Here seven random variables are considered, which includes one Young’s modulus and six applied loads, and their corresponding probabilistic information is listed in Table 4.

Based on the computational procedure shown in Figure 5, the reliability index can be calculated by the proposed method for random variables with unknown PDFs. The parameters of the proposed complete expressions of L-Hermite are listed in Table 4.

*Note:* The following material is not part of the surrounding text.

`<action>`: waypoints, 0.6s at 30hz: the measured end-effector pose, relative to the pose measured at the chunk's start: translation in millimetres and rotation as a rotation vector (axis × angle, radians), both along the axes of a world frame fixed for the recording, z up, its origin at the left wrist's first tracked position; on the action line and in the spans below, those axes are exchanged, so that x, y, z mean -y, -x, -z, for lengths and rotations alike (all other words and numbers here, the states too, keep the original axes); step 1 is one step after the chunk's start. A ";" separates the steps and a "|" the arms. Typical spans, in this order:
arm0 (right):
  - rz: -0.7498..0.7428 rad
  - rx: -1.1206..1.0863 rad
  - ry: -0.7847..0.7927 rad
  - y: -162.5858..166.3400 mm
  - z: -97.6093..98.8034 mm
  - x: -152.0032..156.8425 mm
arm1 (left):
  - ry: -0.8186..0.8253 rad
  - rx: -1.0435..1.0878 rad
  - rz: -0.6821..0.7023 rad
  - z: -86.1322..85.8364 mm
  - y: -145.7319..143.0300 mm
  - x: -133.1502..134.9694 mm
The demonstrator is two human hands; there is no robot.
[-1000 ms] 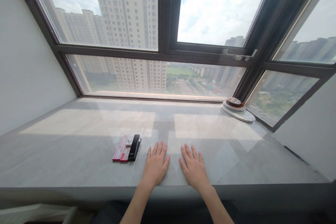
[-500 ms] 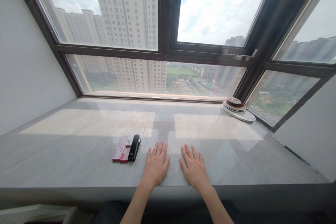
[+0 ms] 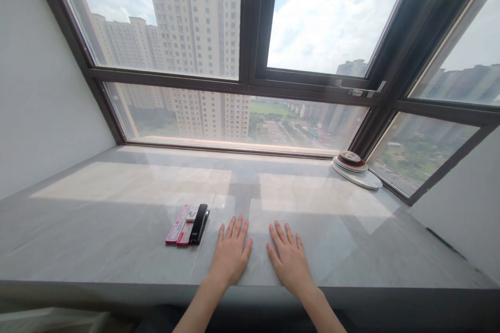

In this example, the performance function is implicit. According to Equation (38), the gradient vector of the performance function can be calculated by the central differentiation method. With known PDFs of random variables, the first-order reliability assessment can be calculated as β_FORM = 2.9009. The proposed method is then used to illustrate the accuracy, and the four moments of random variables are listed in Table 4, in which the gradient vector of the performance function is also determined by the central differentiation method according to Equation (38), and the β_L-FORM is readily obtained as 3.0975. Using the first four C-moments, the reliability index obtained by the C-Hermite method is β_C-FORM = 3.1038. It can be observed that the reliability index obtained by the proposed method using the first four L-moments provides a close result to the one compared with those obtained by FORM using PDFs of random variables.

6. Conclusions

This study develops a probability distribution based on the polynomial normal transformation of both independent and correlated variables, and the proposed method is applied to structural reliability analysis. The transformation from non-normal random variables to normal ones, including independent and correlated random variables, is investigated, and the results obtained by the proposed complete expressions of the inverse L-Hermite model are quite accurate compared to the exact values. Numerical examples are presented to demonstrate the application of the proposed complete expressions of the inverse L-Hermite transformation in FORM, including independent and correlated random variables with unknown CDFs/PDFs. It is found that:

• The polynomial coefficients of the L-Hermite model can be expressed by the first four L-moments explicitly. They are much easier and simpler than those based on C-moments, where the coefficients have to be obtained by nonlinear equations.
• Numerical examples show that the inverse L-Hermite transformation is close to the exact values in the whole investigation range, which are more accurate than the C-Hermite transformation.
• The reliability obtained by the proposed FORM based on the L-Hermite model is close to those by using known CDFs/PDFs. It can be concluded that the presented method of inverse L-Hermite transformation is quite efficient for normal transformation and sufficiently accurate to include random variables with unknown probability distributions in structural reliability analysis.